E' autore di numerose pubblicazioni su importanti quotidiani giuridici on line, tra cui Studio Cataldi e Mia Consulenza; nel 2018 ha pubblicato il libro "Diritto delle armi, 20 sentenze utili".

La sua Missione era e continua ad essere con lo studio da lui fondato: "aiutare a risolvere problemi giuridici".

Riteneva che il più grande capitale fosse la risorsa umana e che il più grande investimento, la conoscenza.
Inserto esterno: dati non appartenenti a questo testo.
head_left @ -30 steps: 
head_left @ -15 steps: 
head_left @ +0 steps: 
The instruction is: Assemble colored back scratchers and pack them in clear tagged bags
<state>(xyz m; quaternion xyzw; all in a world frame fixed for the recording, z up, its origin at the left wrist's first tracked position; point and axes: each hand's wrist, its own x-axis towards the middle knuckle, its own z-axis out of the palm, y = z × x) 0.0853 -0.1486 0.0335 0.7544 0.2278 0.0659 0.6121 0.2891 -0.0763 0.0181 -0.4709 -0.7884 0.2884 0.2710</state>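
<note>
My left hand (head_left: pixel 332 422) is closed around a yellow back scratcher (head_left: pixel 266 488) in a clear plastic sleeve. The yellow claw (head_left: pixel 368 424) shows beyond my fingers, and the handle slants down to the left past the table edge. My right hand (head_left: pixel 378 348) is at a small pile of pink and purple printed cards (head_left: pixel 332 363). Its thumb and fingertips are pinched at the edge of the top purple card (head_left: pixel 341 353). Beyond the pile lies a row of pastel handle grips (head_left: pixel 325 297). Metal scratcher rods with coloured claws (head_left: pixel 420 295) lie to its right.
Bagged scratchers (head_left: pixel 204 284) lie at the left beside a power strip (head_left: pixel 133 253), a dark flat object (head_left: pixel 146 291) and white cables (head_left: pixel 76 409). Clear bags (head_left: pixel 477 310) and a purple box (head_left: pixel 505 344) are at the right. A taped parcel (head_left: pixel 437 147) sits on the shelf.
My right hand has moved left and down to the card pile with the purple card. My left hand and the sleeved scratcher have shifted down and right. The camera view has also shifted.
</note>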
Ha avuto l'opportunità di servire persone in tutta Italia.

I tratti caratteristici della sua azione erano: tattica, esperienza, perseveranza. coraggio, orientamento verso l'obiettivo.

Tutto questo resta, lo studio da lui fondato continua l’attività con gli avvocati e i collaboratori con i quali ha sempre lavorato nel corso degli anni e ai quali ha trasmesso tutte le sue competenze.

 

 

Alessandro Mariani Avvocato

data di nascita: 08/04/1972

 

Principali mansioni e responsabilità: 
Avvocato
Consulenza legale e redazione atti giudiziari per il recupero del credito (Decreto Ingiuntivo e Costituzione nelle opposizioni);
Attività giudiziale e stragiudiziale con apertura di partita iva ed iscrizione alla casa forense;
Iscrizione nell’Albo degli Avvocati stabiliti di Latina dal 26/4/2012.